ASSIGNED TASK »
Look through the listing below, and wherever a line has the string "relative", pull it out.

MATERIAL PROVIDED »
++++++

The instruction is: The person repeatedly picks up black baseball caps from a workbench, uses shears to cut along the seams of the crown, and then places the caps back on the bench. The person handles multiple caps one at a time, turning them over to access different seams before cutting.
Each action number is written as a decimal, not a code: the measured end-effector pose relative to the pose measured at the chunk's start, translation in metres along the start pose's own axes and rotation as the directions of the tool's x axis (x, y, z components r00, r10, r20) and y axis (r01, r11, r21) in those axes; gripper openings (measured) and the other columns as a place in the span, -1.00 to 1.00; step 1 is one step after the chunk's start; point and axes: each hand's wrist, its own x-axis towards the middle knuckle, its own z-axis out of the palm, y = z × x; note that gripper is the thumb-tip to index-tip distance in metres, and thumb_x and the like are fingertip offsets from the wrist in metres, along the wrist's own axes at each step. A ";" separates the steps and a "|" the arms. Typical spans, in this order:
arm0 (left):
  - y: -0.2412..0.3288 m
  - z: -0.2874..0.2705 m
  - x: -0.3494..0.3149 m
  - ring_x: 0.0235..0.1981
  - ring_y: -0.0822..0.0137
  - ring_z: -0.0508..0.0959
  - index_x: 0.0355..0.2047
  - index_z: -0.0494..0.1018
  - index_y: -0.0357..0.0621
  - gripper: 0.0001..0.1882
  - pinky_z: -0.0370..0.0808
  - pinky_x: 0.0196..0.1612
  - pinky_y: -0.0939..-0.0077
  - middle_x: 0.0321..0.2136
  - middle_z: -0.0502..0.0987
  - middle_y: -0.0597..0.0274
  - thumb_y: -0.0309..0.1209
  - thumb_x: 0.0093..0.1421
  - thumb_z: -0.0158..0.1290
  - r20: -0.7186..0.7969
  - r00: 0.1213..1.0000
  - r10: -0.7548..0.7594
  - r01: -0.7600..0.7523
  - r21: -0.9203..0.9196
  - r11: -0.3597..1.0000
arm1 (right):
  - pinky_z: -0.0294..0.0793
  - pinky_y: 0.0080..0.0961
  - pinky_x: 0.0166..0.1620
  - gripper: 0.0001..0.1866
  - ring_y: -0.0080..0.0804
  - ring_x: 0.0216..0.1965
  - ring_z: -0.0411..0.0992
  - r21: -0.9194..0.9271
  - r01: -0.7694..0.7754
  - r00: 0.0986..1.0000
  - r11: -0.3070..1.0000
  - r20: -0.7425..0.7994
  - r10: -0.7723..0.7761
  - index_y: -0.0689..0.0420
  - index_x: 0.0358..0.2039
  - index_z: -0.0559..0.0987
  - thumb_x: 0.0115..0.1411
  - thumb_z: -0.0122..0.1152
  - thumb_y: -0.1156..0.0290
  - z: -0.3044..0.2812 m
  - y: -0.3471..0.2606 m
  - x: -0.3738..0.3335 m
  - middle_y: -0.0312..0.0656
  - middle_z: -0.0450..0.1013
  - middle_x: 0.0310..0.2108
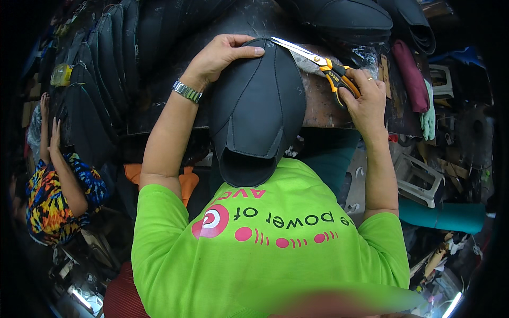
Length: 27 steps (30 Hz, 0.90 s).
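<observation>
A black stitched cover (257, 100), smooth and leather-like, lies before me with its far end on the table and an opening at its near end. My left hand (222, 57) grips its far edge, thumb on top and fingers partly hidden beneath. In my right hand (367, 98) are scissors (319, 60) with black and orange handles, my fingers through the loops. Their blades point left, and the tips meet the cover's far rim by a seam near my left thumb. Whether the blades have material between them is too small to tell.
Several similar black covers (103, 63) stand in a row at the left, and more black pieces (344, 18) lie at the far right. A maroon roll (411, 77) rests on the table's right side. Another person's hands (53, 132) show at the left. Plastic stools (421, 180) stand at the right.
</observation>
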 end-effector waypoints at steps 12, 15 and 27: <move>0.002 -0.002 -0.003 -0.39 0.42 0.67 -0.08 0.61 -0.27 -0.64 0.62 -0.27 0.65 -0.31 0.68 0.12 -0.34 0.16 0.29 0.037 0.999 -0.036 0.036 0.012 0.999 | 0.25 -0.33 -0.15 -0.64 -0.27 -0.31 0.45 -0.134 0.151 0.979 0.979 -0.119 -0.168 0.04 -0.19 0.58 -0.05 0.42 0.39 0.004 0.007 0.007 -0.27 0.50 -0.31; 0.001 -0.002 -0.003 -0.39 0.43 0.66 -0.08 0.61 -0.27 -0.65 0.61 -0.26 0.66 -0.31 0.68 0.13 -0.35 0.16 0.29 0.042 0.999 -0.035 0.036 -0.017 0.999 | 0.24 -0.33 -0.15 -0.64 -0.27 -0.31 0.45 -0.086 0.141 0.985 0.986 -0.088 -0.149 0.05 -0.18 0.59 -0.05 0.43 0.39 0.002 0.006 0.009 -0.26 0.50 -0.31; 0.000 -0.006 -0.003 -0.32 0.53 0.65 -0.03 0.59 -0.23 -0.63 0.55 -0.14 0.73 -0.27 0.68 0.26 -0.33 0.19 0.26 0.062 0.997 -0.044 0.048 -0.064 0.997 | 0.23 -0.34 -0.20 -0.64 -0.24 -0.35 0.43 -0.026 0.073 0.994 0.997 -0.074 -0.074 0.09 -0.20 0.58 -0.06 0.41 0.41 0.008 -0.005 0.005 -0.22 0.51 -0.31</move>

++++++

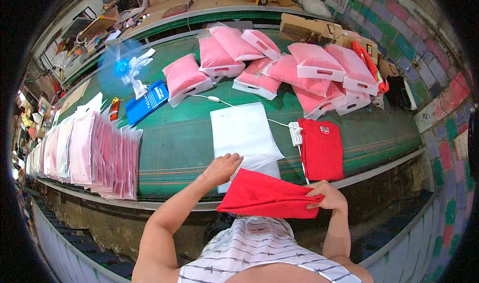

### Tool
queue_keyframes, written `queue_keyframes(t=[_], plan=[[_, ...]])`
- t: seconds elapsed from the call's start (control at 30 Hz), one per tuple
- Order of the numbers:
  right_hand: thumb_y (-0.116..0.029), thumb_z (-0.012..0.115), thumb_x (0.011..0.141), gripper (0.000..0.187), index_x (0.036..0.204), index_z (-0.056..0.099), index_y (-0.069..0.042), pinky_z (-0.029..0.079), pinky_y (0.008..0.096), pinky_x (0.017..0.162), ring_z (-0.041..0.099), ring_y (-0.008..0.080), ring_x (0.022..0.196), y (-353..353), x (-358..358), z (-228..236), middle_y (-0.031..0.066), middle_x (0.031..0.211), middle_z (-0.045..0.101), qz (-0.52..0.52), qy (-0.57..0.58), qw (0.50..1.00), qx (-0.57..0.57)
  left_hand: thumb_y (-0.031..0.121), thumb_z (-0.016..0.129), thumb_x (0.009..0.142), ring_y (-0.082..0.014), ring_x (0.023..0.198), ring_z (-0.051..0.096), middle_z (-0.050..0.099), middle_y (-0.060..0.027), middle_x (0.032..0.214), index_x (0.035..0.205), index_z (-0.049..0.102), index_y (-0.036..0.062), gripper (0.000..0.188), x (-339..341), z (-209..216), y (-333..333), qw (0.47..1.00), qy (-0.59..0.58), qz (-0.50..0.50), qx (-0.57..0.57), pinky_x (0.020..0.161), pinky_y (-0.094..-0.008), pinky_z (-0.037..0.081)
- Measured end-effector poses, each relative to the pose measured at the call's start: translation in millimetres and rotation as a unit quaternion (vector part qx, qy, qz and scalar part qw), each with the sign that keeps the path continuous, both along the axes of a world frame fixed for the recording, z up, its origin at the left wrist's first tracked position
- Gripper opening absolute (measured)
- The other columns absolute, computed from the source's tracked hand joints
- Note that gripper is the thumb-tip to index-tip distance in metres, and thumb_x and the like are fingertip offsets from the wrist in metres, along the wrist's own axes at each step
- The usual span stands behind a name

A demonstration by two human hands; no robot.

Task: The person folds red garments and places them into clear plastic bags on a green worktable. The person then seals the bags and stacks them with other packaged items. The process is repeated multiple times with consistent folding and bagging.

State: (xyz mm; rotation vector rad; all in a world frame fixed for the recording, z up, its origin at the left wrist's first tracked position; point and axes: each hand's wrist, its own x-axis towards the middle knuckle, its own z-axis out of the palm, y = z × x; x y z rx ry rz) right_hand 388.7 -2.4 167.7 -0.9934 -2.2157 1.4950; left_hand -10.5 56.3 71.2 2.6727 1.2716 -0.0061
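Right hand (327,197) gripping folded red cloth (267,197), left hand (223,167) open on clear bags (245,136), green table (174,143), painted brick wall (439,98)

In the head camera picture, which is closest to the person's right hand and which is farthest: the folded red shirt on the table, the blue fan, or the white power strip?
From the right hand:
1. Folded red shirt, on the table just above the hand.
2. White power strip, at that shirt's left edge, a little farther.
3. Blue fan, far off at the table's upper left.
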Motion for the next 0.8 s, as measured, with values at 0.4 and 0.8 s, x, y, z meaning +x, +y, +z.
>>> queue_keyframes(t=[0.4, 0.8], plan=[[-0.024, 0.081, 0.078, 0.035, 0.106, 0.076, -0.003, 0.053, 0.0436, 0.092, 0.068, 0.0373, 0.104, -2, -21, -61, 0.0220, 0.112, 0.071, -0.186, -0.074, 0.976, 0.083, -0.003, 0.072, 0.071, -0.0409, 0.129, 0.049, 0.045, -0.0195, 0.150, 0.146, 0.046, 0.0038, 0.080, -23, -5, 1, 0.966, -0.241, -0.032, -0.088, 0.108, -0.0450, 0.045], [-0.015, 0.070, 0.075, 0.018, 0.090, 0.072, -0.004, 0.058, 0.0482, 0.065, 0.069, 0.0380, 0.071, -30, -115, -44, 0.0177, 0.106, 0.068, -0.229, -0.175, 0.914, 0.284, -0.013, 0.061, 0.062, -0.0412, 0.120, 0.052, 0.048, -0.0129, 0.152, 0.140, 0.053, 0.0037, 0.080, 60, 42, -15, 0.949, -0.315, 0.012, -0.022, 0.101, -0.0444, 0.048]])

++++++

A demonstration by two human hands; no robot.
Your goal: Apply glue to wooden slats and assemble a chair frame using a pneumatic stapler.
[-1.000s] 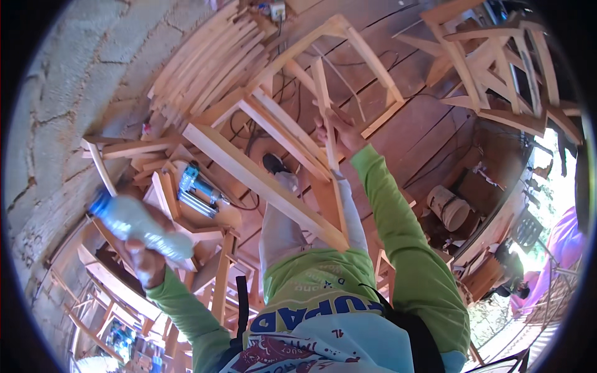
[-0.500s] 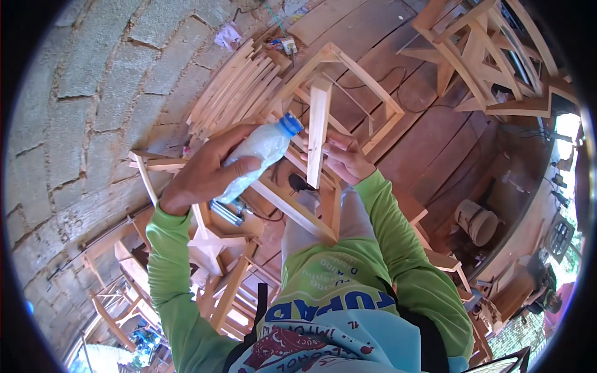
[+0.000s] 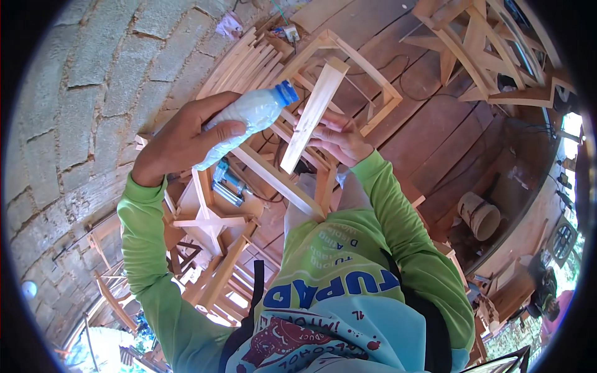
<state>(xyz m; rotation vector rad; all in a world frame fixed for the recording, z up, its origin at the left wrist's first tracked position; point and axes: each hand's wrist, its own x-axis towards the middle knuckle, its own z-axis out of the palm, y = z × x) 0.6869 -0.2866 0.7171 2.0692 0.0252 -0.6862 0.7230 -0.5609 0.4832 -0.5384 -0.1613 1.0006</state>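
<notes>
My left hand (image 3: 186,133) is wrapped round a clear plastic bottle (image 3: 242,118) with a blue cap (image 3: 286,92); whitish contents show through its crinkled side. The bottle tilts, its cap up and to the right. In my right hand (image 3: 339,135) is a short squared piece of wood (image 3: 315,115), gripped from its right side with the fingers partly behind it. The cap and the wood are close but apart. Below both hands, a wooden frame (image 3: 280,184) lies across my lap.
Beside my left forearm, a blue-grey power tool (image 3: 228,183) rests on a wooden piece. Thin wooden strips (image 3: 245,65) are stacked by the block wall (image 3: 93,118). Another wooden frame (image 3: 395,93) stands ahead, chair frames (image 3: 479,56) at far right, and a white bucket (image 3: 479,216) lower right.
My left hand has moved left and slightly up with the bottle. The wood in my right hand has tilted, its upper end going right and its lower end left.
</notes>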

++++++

SOLUTION TO THIS PROBLEM »
Each action number is written as a decimal, not a code: the measured end-effector pose relative to the pose measured at the chunk's start, translation in metres along the start pose's own axes and rotation as the directions of the tool's x axis (x, y, z components r00, r10, r20) and y axis (r01, r11, r21) in those axes; gripper openings (measured) and the other columns as a place in the span, -1.00 to 1.00; step 1 is one step after the chunk's start; point and axes: each hand's wrist, its own x-axis towards the middle knuckle, its own z-axis out of the palm, y = z × x; note that gripper is the thumb-tip to index-tip distance in metres, and thumb_x and the like are fingertip offsets from the wrist in metres, along the wrist's own axes at each step. A ";" separates the steps and a "|" the arms. Typical spans, in this order:
- Measured end-effector poses, each relative to the pose measured at the call's start: translation in millimetres and rotation as a unit quaternion (vector part qx, qy, qz and scalar part qw), each with the sign that keeps the path continuous, both along the axes of a world frame fixed for the recording, z up, its origin at the left wrist's first tracked position

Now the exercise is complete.